Compute the number of lines in the following data that include the word "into", and output that number alone.

Start of Working data

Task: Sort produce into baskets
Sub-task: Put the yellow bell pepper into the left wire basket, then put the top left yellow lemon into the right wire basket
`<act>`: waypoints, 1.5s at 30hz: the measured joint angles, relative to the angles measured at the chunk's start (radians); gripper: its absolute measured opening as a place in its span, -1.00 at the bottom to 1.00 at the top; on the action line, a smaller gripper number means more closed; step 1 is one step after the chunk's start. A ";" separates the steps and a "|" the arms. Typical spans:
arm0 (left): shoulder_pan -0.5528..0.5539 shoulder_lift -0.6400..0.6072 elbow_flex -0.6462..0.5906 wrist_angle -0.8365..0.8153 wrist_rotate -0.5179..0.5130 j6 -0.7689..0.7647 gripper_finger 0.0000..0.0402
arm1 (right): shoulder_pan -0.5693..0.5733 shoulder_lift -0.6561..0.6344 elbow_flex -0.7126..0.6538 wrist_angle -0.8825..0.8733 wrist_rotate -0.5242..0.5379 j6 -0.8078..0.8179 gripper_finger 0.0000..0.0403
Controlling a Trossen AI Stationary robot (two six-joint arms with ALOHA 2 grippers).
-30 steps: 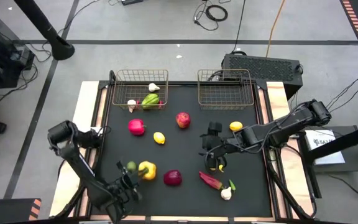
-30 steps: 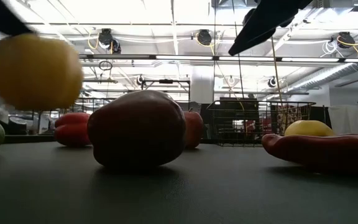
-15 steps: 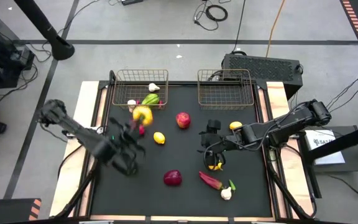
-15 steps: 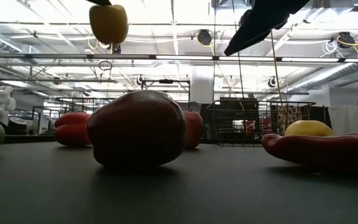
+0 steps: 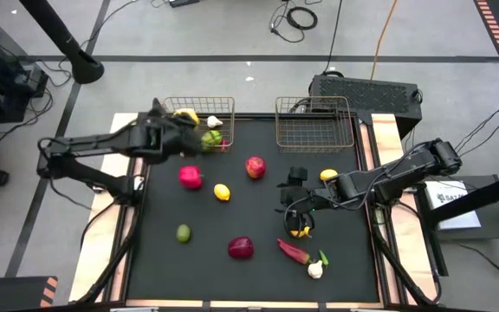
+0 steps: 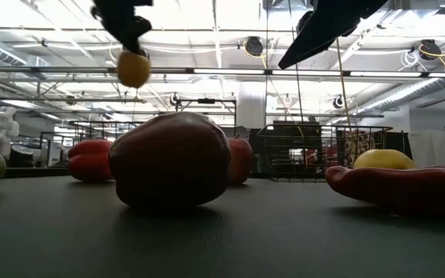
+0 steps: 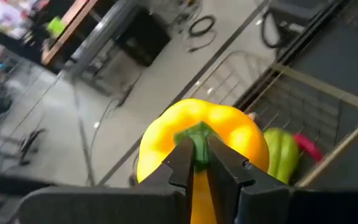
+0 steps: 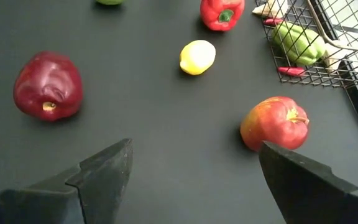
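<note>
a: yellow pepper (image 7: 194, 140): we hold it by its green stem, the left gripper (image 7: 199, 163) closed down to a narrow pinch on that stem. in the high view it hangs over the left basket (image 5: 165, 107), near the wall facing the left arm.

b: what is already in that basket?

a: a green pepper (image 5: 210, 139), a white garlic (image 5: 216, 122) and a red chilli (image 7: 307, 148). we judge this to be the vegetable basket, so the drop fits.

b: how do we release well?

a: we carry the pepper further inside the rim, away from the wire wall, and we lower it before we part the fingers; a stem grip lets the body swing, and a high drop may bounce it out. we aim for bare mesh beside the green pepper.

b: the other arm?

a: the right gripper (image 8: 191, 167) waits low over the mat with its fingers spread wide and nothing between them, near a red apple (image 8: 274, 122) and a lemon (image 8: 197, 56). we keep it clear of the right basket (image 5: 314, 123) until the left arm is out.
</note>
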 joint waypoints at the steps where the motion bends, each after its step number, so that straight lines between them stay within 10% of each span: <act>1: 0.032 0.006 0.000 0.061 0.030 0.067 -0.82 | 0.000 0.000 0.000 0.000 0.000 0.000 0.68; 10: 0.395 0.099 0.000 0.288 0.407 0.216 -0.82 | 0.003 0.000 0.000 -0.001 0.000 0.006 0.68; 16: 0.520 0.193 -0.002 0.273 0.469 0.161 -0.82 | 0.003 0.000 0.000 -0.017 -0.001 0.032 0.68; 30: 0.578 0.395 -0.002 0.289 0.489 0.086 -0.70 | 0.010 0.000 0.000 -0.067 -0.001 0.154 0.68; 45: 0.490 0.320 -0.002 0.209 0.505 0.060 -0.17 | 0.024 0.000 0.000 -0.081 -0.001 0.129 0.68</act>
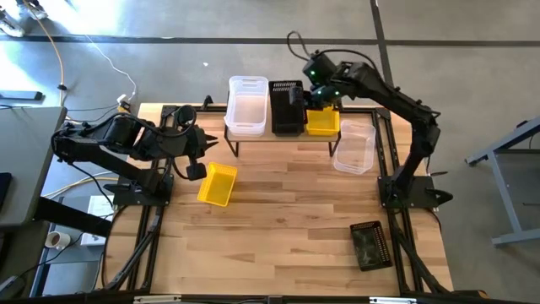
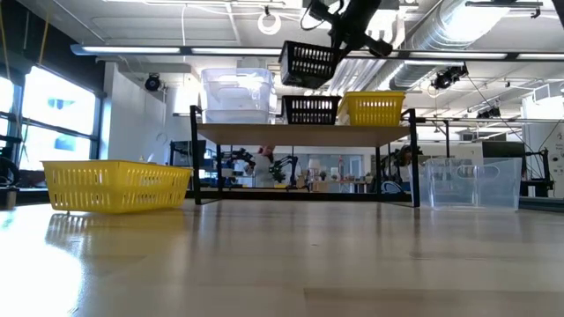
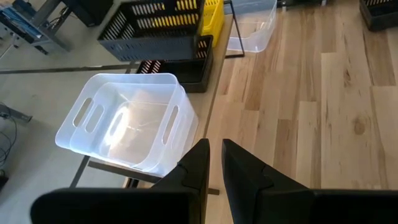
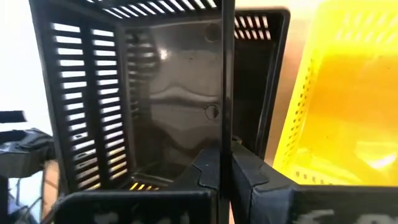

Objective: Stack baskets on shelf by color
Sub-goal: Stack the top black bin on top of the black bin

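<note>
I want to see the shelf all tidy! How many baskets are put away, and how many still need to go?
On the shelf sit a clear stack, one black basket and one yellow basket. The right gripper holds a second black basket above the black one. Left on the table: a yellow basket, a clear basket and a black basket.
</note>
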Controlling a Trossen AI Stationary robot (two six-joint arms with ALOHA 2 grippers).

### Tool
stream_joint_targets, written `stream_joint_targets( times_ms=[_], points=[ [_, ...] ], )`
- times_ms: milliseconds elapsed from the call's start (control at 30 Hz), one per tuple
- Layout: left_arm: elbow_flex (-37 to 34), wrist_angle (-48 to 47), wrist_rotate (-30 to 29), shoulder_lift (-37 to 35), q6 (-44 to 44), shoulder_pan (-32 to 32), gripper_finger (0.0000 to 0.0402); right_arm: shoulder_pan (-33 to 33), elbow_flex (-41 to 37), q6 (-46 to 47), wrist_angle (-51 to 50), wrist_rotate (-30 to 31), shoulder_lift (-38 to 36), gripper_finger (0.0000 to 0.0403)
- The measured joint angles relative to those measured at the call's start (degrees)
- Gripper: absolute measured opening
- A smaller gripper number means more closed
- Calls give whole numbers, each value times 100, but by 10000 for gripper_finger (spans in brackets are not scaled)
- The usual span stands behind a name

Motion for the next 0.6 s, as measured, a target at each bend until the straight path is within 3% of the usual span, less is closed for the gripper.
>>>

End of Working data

*Result*. 2